Olivia was now looking at her steadily, a gaze Taylor found extremely uncomfortable because it was not the look of someone who has been caught. She also found it intriguing. “Let us make our purchases,” Taylor said, “then get some food. My treat.”
“Expense account?”
“Guest of the Washington Post.”
“I accept.”
Silent, they finished their shopping. Bras and underwear and socks for Taylor. For Olivia, bras in brightly colored, heavy cotton, plus a bag of men’s briefs she’d already purchased. The women examined each other’s items, continuing the old peasant tradition of collective responsibility. Russians would tell you if they thought there was anything amiss with the merchandise.

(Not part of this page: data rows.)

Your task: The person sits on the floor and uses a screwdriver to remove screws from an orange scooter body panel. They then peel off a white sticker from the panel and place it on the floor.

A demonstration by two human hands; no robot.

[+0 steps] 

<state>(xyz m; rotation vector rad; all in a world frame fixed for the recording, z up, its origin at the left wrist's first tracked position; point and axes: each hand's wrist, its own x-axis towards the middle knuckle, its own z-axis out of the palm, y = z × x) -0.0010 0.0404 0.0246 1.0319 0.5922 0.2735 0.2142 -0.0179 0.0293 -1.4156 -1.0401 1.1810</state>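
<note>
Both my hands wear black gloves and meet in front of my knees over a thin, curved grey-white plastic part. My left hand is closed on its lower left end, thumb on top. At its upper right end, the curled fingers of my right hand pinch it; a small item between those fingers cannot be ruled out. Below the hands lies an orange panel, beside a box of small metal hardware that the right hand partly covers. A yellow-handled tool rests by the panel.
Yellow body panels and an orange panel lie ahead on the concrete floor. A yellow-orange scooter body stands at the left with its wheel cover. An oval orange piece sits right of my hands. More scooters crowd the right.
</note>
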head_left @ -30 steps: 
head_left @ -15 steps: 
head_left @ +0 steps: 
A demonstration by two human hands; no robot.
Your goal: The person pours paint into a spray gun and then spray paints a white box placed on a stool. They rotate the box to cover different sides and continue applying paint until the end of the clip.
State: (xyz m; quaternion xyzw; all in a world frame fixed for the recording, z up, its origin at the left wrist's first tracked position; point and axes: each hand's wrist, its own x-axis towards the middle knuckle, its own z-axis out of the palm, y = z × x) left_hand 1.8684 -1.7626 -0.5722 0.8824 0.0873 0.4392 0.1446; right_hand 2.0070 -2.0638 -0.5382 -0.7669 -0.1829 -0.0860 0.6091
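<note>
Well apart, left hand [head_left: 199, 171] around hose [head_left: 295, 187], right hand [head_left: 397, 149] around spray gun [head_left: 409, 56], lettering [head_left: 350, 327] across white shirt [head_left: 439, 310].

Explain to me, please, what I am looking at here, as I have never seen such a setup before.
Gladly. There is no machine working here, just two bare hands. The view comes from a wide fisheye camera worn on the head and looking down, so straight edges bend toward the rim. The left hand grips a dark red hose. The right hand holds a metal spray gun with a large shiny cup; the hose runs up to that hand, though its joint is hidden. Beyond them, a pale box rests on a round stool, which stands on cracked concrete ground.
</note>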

Or with each other. Both women had enjoyed the experience of being told that they shouldn’t sit on cold ground, that it would harm their ability to have children.
“What are you going to tell me about what I bought?” Taylor asked.
“Synthetics melt. Both sides are using incendiaries and of course there is always diesel or gasoline. Someone should have told you.”
“No one did.” It was an ugly thought. “What about wool?”
“Praise wool. Even spun-in-the-grease wool doesn’t like to burn and tries to self-extinguish.”
“I wish I’d met you months ago. Who are you? For real.”
“Gotta feed me first. I spent a good bit of time in DC once. I know I’m worth a lunch at the fanciest place on the entire block. Whatever that might be.”
They found a quiet restaurant, French in fact, catering to Moscow’s nouveaux riches, almost empty because of the late afternoon hour. The waitress brought them wine, then took their orders. The women ordered in comfortable, fluid Russian. The waitress was not impressed.
“OK,” Taylor said as the waitress departed. “Speak to me.”
“First, got a business card?”
Taylor offered up her Washington Post business card. Olivia studied it, slipped it into her handbag, sipped her wine, and took a moment to observe her own emotions. The fear was gone, although she reminded herself that this could still be some sort of government contact, perhaps a prelude to a deadly contact. Then she noticed a strange irritation. As starved as she was for female companionship, for serious female friendship, she did not appreciate being so easily and casually identified as an American. Especially by this American, who already knew about her, and who as a reporter might bring her unwanted and possibly dangerous publicity.
Then there was regret. Except for Borodkin, who spoke English with her as a way of being exclusive, she had not spoken much English in nearly two years. She realized that the last American she had spoken to was Jay Lyons in Vienna. It was not a memory she cherished.
And there was curiosity. She had read a dozen of Taylor’s articles, acquired by Borodkin when she’d asked him to see what kind of coverage the war was getting in America. She remembered one filed in the immediate aftermath of the Samashki massacre, incandescent with rage and rightly so. But Taylor never lost the habit of putting the ugly war in its contexts, past and present. The fact that the Chechen war was ugly, an ugliness compounded by ill-trained, ill-equipped troops led by officers they rarely trusted on behalf of a government they loathed and despised, did not make that war unnecessary.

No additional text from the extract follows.